After some time, Anthon left the group and was replaced with Roberto Karlo Figueroa.

In November 2011, N'Klabe released the album Aires de Navidad through NuLife Entertainment and Sony Music Latin. The album debuted in the Top 5 of the iTunes Top Latin Album list, along with Romeo Santos, Pitbull, Jenni Rivera, and Vicente Fernández. The title song also peaked at No. 1 in the Billboard's Latin Tropical Airplay. This was the group's third song to reach that spot, after "Amor de una Noche" and "I Love Salsa". It is also one of the few Holiday songs to peak at No. 1 on Billboard, and the only group of salsa to do it in recent years.

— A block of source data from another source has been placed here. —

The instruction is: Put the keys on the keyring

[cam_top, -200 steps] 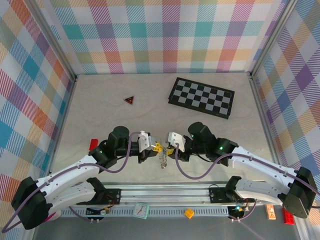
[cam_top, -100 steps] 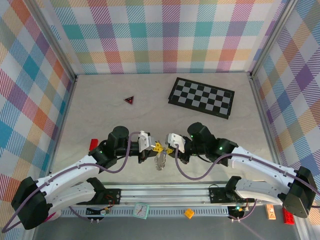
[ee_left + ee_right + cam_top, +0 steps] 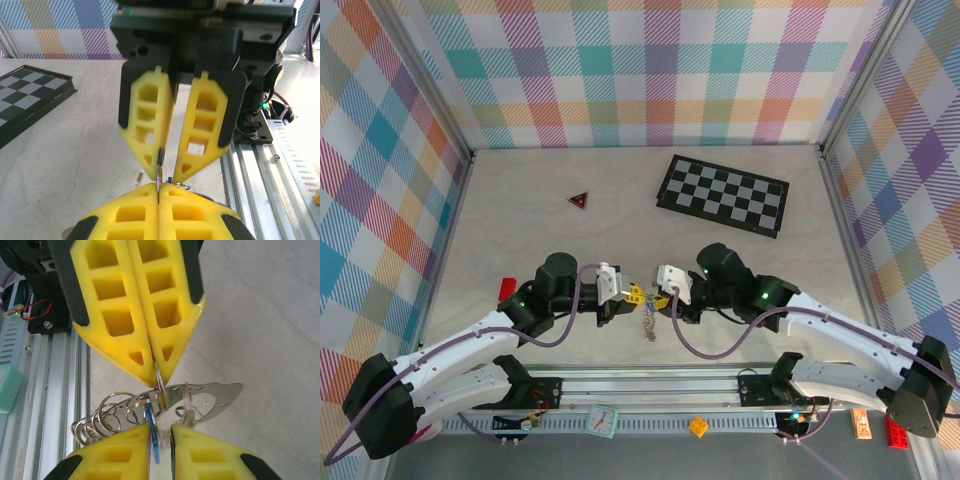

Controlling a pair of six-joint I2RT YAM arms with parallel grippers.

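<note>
Both grippers meet nose to nose over the table's near middle. My left gripper (image 3: 632, 293) (image 3: 159, 186) is shut on a thin ring of the keyring (image 3: 648, 322), whose silvery links (image 3: 100, 420) hang below in a bunch. Facing it, my right gripper (image 3: 658, 297) (image 3: 161, 432) has its jaws a narrow gap apart. The blue key (image 3: 154, 440) stands in that gap against one finger. A greenish key (image 3: 192, 407) sits on a small ring beside a curved metal plate with holes (image 3: 210, 395). In the right wrist view, the left gripper (image 3: 156, 375) pinches the ring from above.
A folded chessboard (image 3: 723, 194) lies at the back right and a small red triangle (image 3: 579, 200) at the back left. A red block (image 3: 506, 289) sits by the left arm. The aluminium rail (image 3: 650, 385) runs along the near edge, just below the grippers.
The hanging chain swung a little left and back to the right. The right gripper's jaws now stand slightly apart. Both arms have hardly moved.
</note>
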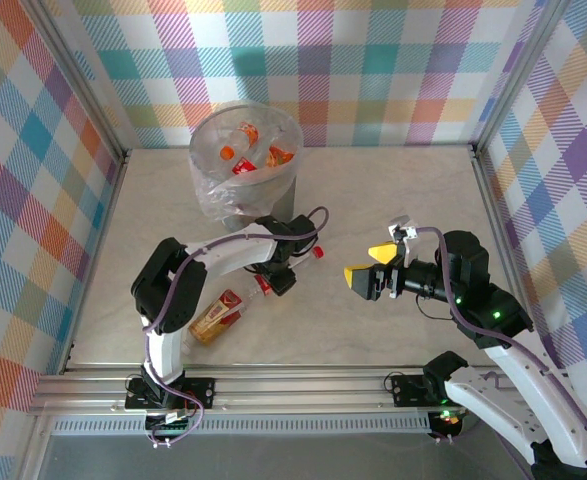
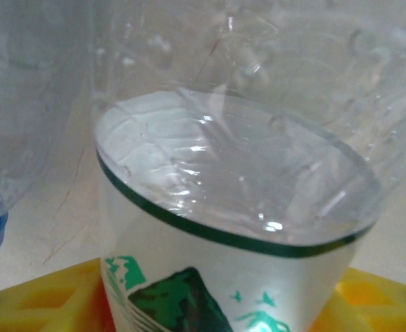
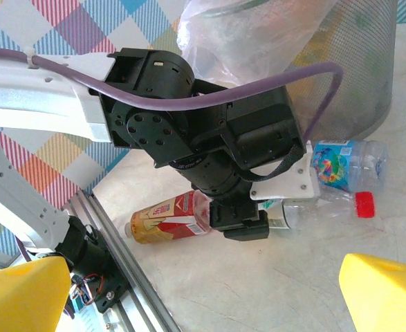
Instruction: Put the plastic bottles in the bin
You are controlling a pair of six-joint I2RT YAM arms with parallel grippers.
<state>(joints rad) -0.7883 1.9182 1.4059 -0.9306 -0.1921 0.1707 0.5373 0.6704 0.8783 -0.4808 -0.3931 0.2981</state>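
Observation:
The bin [image 1: 285, 188], a grey mesh wastebasket lined with clear plastic, stands at the back with several plastic bottles inside. In front of it a clear bottle [image 1: 305, 261] with a red cap [image 3: 364, 204] lies on the table. My left gripper [image 1: 278, 278] is down over it. In the left wrist view its yellow fingers [image 2: 47, 297] press the white, green-printed label [image 2: 216, 277] from both sides. A bottle with a colourful label [image 3: 342, 163] lies against the bin's foot. An orange bottle with a red label [image 1: 216, 315] lies nearer the arms. My right gripper [image 1: 371, 265] hovers open, holding nothing.
Checked walls close off the left, back and right. A metal rail [image 1: 293, 382] runs along the near edge. The left arm [image 3: 209, 131] stands between my right gripper [image 3: 203, 297] and the bin's mesh wall [image 3: 368, 62]. Bare tabletop [image 1: 413, 200] lies to the right.

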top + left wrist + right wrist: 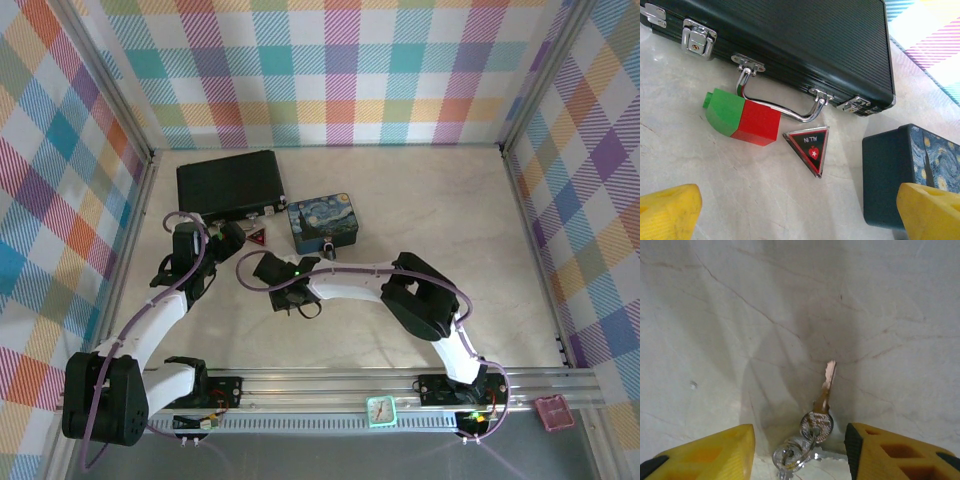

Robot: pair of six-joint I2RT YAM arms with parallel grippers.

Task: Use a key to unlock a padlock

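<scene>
- Key (826,385) is seen flat on the marble table (715,315), head on a ring cluster (795,454). Bare marble is left all round the blade.
- Right gripper (800,430) is spread wide, fingers either side of the key head, nothing gripped.
- Left gripper (797,200) is spread wide too, and is empty.
- From the left wrist, a green-red block (742,117) is resolved against the handle of the black case (790,40), with the triangle piece (810,147) just beside it.
- Case and blue tin (322,222) are shut, so their contents cannot be told.
</scene>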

N'Klabe reached No. 1 with their single, "La Banda" on Billboard's Latin Tropical airplay in May 2012. The song is the lead single from their new CD/DVD La Salsa Vive set for release June 26.

==Members==
- Félix Javier "Felo" Torres (b. 5 November 1979)
- Jose Ruben "JR" Ruiz
- Urayoan Lizardi

==Discography==
- Salsa Contra Viento y Marea (2004)
- I Love Salsa (2005)
- A Punto de Estallar (2006)
- La Nueva Escuela 'Nu School (2007)
- "La Salsa Vive (2012)
- Aires de Navidad (2012)
- Se Parece a Ella (2021)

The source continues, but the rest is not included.